The Living Church

Year Article Type Limit by Author

The Living ChurchJune 8, 1997Around The Diocese by William Stump214(23) p. 7

"To hear some people talk, you would think that living in a church with widely different points of view meant that we were failing somehow to be adequately the church," said the Rt. Rev. Robert W. Ihloff, Bishop of Maryland, in his address to Maryland's diocesan convention May 15-17 in Solomons.

"Whenever I hear that kind of allegation, I am aware that the people who make it have a shallow understanding of what it means to be an Anglican.

"We have for more than 450 years lived in just that kind of church, in which there were sharp divisions on a variety of subjects and we have survived, sometimes even with grace," he added. "The difference is not that our divisions are more serious, but that human nature in the present is less tolerant of division and disagreement. Because we have adopted so much of our secular culture, we expect to have immediate resolution - instant gratification - of all the pressing problems. We need patience and discipline to remain in communion with those with whom it would be easier to part company.
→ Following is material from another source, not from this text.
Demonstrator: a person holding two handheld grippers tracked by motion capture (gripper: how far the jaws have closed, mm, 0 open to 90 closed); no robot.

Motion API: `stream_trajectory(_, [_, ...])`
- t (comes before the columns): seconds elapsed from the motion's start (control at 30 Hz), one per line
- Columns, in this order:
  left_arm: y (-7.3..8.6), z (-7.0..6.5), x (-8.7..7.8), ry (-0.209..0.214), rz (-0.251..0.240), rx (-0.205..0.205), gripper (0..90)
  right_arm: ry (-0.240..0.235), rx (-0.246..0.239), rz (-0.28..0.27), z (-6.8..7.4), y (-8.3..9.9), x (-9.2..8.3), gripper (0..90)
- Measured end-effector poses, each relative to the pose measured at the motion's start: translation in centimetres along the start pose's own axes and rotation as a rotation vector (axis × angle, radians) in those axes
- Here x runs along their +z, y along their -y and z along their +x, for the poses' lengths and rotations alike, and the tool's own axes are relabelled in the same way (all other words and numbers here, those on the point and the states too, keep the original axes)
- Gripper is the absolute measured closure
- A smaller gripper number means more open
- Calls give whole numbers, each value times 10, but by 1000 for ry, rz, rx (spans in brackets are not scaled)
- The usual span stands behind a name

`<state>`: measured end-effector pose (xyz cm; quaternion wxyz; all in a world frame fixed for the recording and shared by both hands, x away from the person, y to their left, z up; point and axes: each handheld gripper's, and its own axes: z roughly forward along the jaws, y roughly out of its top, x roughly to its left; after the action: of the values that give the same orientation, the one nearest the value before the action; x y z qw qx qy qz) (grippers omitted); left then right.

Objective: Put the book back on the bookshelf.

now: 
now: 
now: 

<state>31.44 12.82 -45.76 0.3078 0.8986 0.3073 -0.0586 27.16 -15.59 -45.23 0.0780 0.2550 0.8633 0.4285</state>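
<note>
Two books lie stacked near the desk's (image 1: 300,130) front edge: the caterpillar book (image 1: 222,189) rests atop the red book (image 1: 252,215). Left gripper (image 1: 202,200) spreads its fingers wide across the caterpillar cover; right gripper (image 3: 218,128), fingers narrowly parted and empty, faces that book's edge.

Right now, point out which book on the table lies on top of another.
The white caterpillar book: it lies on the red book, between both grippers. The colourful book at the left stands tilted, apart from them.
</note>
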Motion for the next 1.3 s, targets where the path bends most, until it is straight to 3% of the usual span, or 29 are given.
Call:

Sixteen resolutions were considered by the convention, including one which urged General Convention to adopt a canon re-emphasizing that clergy are obligated to "abstain from sexual relations outside holy matrimony." That resolution was defeated. So was a resolution calling for the censure of Presiding Bishop Edmond L. Browning for his support of President Clinton's 1996 veto of legislation concerning partial birth abortions.

The convention also paid tribute to the Rt. Rev. Charles L. Longest, suffragan bishop, who will retire in November, and listened to a dialogue on the Concordat of Agreement presented by Bishop Ihloff and Bishop George P. Mocko of the Delaware/Maryland Synod of the Evangelical Lutheran Church in America.